**Activity**
All the data below should be printed again without a single difference.

──────────────────────────────

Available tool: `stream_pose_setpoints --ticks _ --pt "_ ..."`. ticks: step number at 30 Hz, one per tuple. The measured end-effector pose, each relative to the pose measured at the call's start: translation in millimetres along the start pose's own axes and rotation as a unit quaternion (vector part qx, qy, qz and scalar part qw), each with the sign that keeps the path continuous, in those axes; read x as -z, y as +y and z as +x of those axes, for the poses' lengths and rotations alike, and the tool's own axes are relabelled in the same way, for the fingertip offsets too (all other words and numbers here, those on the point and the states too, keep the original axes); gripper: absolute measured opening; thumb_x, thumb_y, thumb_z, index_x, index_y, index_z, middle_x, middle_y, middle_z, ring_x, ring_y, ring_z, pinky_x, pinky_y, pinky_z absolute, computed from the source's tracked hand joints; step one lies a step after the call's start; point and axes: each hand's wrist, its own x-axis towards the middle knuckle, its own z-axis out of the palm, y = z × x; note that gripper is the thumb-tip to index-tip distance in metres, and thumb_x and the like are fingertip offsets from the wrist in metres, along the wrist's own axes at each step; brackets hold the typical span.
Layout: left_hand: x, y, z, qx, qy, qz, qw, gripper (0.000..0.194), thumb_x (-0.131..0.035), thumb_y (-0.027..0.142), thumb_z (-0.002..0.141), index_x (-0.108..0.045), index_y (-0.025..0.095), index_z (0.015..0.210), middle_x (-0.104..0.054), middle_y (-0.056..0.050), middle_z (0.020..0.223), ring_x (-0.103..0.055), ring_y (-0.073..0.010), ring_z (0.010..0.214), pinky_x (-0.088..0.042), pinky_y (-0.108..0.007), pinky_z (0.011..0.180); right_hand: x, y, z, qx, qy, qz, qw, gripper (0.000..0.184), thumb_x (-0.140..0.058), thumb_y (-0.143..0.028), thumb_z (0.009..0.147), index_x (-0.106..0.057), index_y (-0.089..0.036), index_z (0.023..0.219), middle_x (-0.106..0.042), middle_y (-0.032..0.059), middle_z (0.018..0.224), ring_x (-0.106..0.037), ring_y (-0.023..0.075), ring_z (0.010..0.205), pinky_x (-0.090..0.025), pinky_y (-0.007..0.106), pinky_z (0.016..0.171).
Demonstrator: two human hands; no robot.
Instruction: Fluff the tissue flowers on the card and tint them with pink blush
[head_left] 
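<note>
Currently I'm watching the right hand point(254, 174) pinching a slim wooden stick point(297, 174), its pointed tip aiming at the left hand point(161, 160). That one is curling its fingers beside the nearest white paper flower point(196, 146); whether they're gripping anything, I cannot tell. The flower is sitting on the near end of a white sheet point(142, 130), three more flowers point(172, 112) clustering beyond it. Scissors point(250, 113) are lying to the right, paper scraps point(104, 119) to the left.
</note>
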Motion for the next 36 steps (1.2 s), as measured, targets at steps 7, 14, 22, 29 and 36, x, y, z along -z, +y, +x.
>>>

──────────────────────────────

**Task result**
Available tool: `stream_pose_setpoints --ticks _ --pt "_ ..."`. ticks: step number at 30 Hz, one per tuple. The measured end-effector pose, each relative to the pose measured at the call's start: translation in millimetres along the start pose's own axes and rotation as a unit quaternion (vector part qx, qy, qz and scalar part qw), each with the sign that keeps the path continuous, in those axes; read x as -z, y as +y and z as +x of those axes, for the poses' lengths and rotations alike, and the tool's own axes are relabelled in the same way, for the fingertip offsets too (all other words and numbers here, those on the point and the states too, keep the original axes); gripper: absolute measured opening; thumb_x, thumb_y, thumb_z, index_x, index_y, index_z, middle_x, middle_y, middle_z, ring_x, ring_y, ring_z, pinky_x, pinky_y, pinky_z absolute, computed from the source's tracked hand joints; step one lies a step after the call's start; point and axes: each hand's wrist, its own x-axis towards the middle knuckle, its own z-axis out of the palm, y = z × x; note that gripper is the thumb-tip to index-tip distance in metres, and thumb_x and the like are fingertip offsets from the wrist in metres, along the wrist's own axes at each step; brackets hold the typical span.
Layout: left_hand: x, y, z, qx, qy, qz, qw, gripper (0.000..0.194), thumb_x (-0.131..0.035), thumb_y (-0.027..0.142), thumb_z (-0.002..0.141), index_x (-0.108..0.045), index_y (-0.025..0.095), index_z (0.015..0.210), middle_x (-0.104..0.054), middle_y (-0.056..0.050), middle_z (0.020..0.223), ring_x (-0.103..0.055), ring_y (-0.073..0.010), ring_z (0.010..0.214), pinky_x (-0.088..0.042), pinky_y (-0.108..0.007), pinky_z (0.011..0.180); right_hand: x, y, z, qx, qy, qz, qw, gripper (0.000..0.184), thumb_x (-0.140..0.058), thumb_y (-0.143..0.028), thumb_z (0.009..0.147), index_x (-0.106..0.057), index_y (-0.089..0.036), index_z (0.023..0.219), middle_x (-0.106..0.042), middle_y (-0.032..0.059), middle_z (0.018..0.224), ring_x (-0.106..0.037), ring_y (-0.023..0.075), ring_z (0.010..0.205), pinky_x (-0.090..0.025), pinky_y (-0.007..0.106), pinky_z (0.016..0.171).
Demonstrator: two human hands; no robot.
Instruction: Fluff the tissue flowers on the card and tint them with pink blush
[head_left] 
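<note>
Currently I'm watching the right hand point(254, 174) pinching a slim wooden stick point(297, 174), its pointed tip aiming at the left hand point(161, 160). That one is curling its fingers beside the nearest white paper flower point(196, 146); whether they're gripping anything, I cannot tell. The flower is sitting on the near end of a white sheet point(142, 130), three more flowers point(172, 112) clustering beyond it. Scissors point(250, 113) are lying to the right, paper scraps point(104, 119) to the left.
</note>
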Motion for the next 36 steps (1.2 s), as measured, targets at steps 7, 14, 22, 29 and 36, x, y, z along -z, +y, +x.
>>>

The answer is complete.